Mauricio comienza con los timbreos.

Los principales candidatos de Juntos para el Cambio en la provincia de Buenos Aires ya preparan recorridas, timbreos, volanteadas y charlas cara a cara con vecinos como parte de la campaña electoral, que arranca la semana próxima, de cara a las PASO del 11 de agosto, con la meta puesta en retener el poder en la provincia de Buenos Aires.

Conscientes de que la pelea principal con el kirchnerismo se dará en territorio bonaerense, los organizadores de la campaña planean que las recorridas de al menos las ciudades cabecera como La Plata, Mar del Plata o Bahía Blanca sean encabezadas por el presidente Mauricio Macri, dijeron a Télam fuentes del oficialismo.

«La diferencia con el kirchnerismo es que ellos a Cristina (Kirchner) la esconden para subir, nosotros en cambio a Mauricio lo tenemos que mostrar más para subir», graficó uno de los armadores de la campaña en tierra de María Eugenia Vidal, al término de un encuentro entre candidatos a intendente realizado hoy en oficinas del PRO.

En la provincia, la campaña estará basada en los tradicionales timbreos, la colocación de mesas en las principales esquinas de cascos céntricos, recorridas, reparto de folletos con las propuestas y las boletas y, especialmente, en las charlas cara a cara con los vecinos sobre los problemas locales, adelantaron dirigentes que participaron del armado electoral.
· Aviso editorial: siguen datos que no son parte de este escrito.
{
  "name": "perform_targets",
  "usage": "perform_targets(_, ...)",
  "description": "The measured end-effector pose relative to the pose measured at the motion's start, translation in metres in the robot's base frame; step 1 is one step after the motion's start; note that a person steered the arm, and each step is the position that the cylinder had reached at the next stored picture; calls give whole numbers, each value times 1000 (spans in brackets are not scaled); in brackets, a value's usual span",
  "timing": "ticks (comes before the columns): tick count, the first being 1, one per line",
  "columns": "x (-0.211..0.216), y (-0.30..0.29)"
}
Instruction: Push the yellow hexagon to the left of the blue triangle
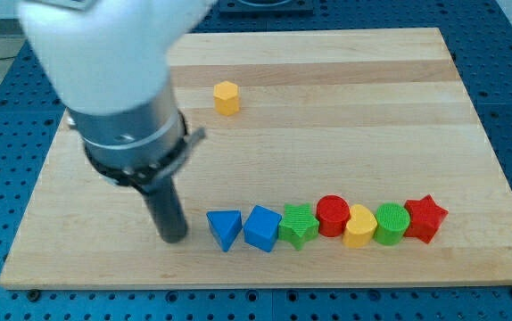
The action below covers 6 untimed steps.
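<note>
The yellow hexagon (227, 97) sits alone on the wooden board, toward the view's top, left of centre. The blue triangle (225, 229) lies near the view's bottom edge, at the left end of a row of blocks. My tip (174, 238) rests on the board just left of the blue triangle, a small gap apart, and far below the yellow hexagon. The arm's white and dark body covers the board's upper left.
Right of the blue triangle the row runs on: a blue cube (262, 228), a green star (299, 225), a red cylinder (333, 215), a yellow heart (359, 226), a green cylinder (391, 223), a red star (425, 218). The wooden board (372, 107) lies on a blue perforated table.
</note>
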State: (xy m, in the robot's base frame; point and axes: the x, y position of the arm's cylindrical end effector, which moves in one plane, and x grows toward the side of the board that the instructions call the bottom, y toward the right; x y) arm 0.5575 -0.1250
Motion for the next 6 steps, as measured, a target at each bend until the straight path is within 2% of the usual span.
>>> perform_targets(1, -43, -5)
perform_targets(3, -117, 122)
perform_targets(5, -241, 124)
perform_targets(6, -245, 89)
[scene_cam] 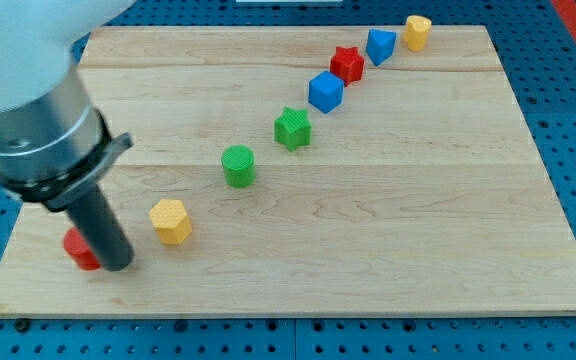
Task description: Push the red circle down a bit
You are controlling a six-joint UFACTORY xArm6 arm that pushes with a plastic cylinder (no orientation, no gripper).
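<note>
The red circle (78, 248) lies near the board's left edge at the view's lower left, partly hidden behind my rod. My tip (118, 264) rests on the board right beside the red circle, on its right side, and looks to touch it. A yellow hexagon block (171, 221) sits a short way to the right of the tip.
A diagonal row runs up to the view's top right: green cylinder (238, 165), green star (292, 128), blue cube (325, 92), red star (347, 64), blue block (380, 45), yellow block (417, 32). The wooden board (368, 250) ends close to the red circle's left.
</note>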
«No va a haber actos masivos, como siempre, porque no tiene que ver con nuestra esencia, vamos a dar la discusión sobre la realidad nacional, pero haciendo foco en los temas locales, en los problemas de los vecinos en cada localidad», declaró uno de los candidatos a intendente, quien admitió que las encuestas no les son del todo favorables al oficialismo en el principal distrito del país.

Los referentes consultados deducen que perdieron votos respecto de la elección de 2017 como consecuencia de la crisis económica, y que por esa razón pondrán especial énfasis en el votante de Cambiemos «desencantado o enojado», y en los indecisos que quedaron a la deriva después del acuerdo de Sergio Massa con el kirchnerismo.